Segment Start: EXERCISE MATERIALS

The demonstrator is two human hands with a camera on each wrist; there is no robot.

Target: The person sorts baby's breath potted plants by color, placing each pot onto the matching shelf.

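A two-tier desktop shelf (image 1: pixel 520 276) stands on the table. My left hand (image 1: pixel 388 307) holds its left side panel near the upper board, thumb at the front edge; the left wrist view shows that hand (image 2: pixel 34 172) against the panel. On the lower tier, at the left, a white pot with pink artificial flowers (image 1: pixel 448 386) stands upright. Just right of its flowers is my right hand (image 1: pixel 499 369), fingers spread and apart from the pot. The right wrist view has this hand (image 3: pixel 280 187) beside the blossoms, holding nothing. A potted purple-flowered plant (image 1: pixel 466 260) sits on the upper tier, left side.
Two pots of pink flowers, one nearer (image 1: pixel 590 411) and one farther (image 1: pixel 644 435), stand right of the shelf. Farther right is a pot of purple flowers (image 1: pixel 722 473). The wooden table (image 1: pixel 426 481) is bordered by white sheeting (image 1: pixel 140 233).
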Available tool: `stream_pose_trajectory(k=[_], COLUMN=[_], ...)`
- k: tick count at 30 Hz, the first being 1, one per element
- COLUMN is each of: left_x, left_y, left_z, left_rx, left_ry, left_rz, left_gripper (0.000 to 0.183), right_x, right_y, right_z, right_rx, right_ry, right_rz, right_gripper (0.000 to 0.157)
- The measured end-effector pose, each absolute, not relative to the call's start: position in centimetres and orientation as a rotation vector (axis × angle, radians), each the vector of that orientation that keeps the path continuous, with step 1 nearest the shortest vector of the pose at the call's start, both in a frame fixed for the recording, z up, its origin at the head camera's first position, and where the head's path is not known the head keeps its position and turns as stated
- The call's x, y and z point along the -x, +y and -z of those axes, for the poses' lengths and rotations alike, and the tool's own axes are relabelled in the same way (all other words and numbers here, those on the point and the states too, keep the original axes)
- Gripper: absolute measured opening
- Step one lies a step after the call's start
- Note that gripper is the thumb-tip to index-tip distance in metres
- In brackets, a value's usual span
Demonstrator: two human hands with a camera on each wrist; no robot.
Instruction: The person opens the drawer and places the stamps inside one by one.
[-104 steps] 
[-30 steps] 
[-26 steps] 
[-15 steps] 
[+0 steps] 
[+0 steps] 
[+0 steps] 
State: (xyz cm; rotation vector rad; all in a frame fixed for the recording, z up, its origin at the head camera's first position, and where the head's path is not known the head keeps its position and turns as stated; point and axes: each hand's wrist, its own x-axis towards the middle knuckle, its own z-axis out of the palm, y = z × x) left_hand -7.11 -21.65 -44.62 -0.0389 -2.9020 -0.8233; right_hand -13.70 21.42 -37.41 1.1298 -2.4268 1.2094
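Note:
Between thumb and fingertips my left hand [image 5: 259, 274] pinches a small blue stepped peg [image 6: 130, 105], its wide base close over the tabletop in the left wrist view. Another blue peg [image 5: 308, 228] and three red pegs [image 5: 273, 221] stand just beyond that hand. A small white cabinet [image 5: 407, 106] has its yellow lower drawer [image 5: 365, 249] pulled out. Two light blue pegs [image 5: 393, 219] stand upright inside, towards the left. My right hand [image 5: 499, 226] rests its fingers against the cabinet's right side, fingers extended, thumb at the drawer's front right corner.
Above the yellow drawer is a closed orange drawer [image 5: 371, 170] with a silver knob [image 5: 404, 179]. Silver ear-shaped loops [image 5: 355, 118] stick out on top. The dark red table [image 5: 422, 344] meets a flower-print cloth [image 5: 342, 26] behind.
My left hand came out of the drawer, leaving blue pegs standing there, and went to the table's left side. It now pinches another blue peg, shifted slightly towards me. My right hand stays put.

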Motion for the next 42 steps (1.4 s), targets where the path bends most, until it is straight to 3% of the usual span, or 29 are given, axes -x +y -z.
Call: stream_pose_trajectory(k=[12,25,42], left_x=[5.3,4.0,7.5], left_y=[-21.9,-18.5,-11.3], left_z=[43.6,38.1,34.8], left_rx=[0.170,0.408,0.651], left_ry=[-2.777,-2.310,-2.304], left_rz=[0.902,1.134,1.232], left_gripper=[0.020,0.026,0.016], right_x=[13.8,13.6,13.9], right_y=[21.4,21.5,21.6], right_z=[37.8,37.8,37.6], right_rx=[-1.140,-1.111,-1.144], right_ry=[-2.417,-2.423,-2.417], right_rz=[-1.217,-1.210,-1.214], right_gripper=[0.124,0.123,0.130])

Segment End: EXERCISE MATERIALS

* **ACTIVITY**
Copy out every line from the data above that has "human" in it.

* **RESPONSE TO THE EXERCISE**
The demonstrator is two human hands with a camera on each wrist; there is no robot.
Demonstrator: two human hands with a camera on each wrist; no robot.

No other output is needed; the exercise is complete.